● WHAT IS NEEDED:
Retype the listing that follows without a single change.

● SOURCE MATERIAL:
_ _ _ _ _ _ _

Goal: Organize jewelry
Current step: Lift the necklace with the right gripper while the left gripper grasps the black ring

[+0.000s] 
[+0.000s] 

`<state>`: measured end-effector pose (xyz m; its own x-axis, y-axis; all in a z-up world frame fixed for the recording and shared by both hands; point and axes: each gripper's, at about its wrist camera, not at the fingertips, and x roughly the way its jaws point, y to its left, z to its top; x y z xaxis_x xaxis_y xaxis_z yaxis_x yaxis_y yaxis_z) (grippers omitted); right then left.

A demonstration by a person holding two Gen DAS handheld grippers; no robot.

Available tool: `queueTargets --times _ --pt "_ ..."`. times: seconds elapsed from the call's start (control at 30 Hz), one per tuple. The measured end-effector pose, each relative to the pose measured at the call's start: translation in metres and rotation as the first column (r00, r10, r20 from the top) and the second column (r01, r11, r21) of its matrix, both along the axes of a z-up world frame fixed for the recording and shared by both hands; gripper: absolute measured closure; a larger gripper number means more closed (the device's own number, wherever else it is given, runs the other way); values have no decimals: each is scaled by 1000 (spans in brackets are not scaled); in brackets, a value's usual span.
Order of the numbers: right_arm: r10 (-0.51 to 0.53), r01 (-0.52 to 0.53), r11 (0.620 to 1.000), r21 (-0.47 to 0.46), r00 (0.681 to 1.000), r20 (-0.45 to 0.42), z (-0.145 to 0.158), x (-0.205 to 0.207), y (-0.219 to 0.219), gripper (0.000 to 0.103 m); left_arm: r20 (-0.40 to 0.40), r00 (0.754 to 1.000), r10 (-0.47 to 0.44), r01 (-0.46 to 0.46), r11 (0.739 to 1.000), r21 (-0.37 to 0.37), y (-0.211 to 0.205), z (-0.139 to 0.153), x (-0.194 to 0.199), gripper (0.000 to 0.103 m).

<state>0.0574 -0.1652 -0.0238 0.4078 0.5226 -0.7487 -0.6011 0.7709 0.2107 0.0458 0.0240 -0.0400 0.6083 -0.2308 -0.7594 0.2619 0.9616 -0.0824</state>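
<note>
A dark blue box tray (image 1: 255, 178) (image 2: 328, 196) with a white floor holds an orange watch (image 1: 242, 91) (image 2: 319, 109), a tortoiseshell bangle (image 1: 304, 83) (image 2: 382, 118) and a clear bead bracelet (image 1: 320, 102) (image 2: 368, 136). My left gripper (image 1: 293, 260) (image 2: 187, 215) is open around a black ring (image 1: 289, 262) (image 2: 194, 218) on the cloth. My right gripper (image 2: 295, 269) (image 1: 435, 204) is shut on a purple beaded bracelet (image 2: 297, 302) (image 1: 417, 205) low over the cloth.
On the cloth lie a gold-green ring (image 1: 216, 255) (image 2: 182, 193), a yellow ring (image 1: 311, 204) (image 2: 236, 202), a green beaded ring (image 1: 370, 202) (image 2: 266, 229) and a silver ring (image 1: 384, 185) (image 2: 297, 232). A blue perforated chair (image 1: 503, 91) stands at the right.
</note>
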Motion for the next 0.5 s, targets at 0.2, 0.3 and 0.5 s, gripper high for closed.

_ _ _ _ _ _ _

● ANSWER BOX:
Goal: Organize jewelry
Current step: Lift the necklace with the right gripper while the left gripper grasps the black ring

[+0.000s] 
[+0.000s] 

`<state>`: measured end-effector pose (xyz m; its own x-axis, y-axis; all in a z-up world frame fixed for the recording and shared by both hands; point and axes: each gripper's, at about its wrist camera, not at the fingertips, and x roughly the way its jaws point, y to its left, z to its top; x y z xaxis_x xaxis_y xaxis_z yaxis_x yaxis_y yaxis_z) (grippers omitted); right then left.

A demonstration by a person holding two Gen DAS handheld grippers; no robot.

Available tool: `queueTargets --times _ --pt "_ ..."`. times: seconds elapsed from the call's start (control at 30 Hz), one per tuple. The measured end-effector pose, each relative to the pose measured at the call's start: translation in metres and rotation as the first column (r00, r10, r20 from the top) and the second column (r01, r11, r21) of its matrix, both along the axes of a z-up world frame fixed for the recording and shared by both hands; gripper: absolute measured closure; a larger gripper number means more closed (the device's own number, wherever else it is given, runs the other way); values have no decimals: each is scaled by 1000 (spans in brackets are not scaled); in brackets, a value's usual span.
Order of the numbers: right_arm: r10 (-0.51 to 0.53), r01 (-0.52 to 0.53), r11 (0.620 to 1.000), r21 (-0.47 to 0.46), r00 (0.681 to 1.000), r20 (-0.45 to 0.42), z (-0.145 to 0.158), x (-0.205 to 0.207), y (-0.219 to 0.219), gripper (0.000 to 0.103 m); left_arm: r20 (-0.40 to 0.40), r00 (0.754 to 1.000), r10 (-0.47 to 0.44), r01 (-0.46 to 0.46), r11 (0.739 to 1.000), r21 (-0.37 to 0.37), y (-0.211 to 0.205), z (-0.139 to 0.153), x (-0.194 to 0.199), gripper (0.000 to 0.103 m).

<state>0.0574 -0.1652 -0.0238 0.4078 0.5226 -0.7487 -0.6011 0.7709 0.2107 0.0458 0.0240 -0.0400 0.6083 -0.2308 -0.7594 0.2619 0.9616 -0.0824</state>
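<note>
A dark blue box tray (image 1: 255, 178) (image 2: 328, 196) with a white floor holds an orange watch (image 1: 242, 91) (image 2: 319, 109), a tortoiseshell bangle (image 1: 304, 83) (image 2: 382, 118) and a clear bead bracelet (image 1: 320, 102) (image 2: 368, 136). My left gripper (image 1: 293, 260) (image 2: 187, 215) is open around a black ring (image 1: 289, 262) (image 2: 194, 218) on the cloth. My right gripper (image 2: 295, 269) (image 1: 435, 204) is shut on a purple beaded bracelet (image 2: 297, 302) (image 1: 417, 205) low over the cloth.
On the cloth lie a gold-green ring (image 1: 216, 255) (image 2: 182, 193), a yellow ring (image 1: 311, 204) (image 2: 236, 202), a green beaded ring (image 1: 370, 202) (image 2: 266, 229) and a silver ring (image 1: 384, 185) (image 2: 297, 232). A blue perforated chair (image 1: 503, 91) stands at the right.
</note>
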Motion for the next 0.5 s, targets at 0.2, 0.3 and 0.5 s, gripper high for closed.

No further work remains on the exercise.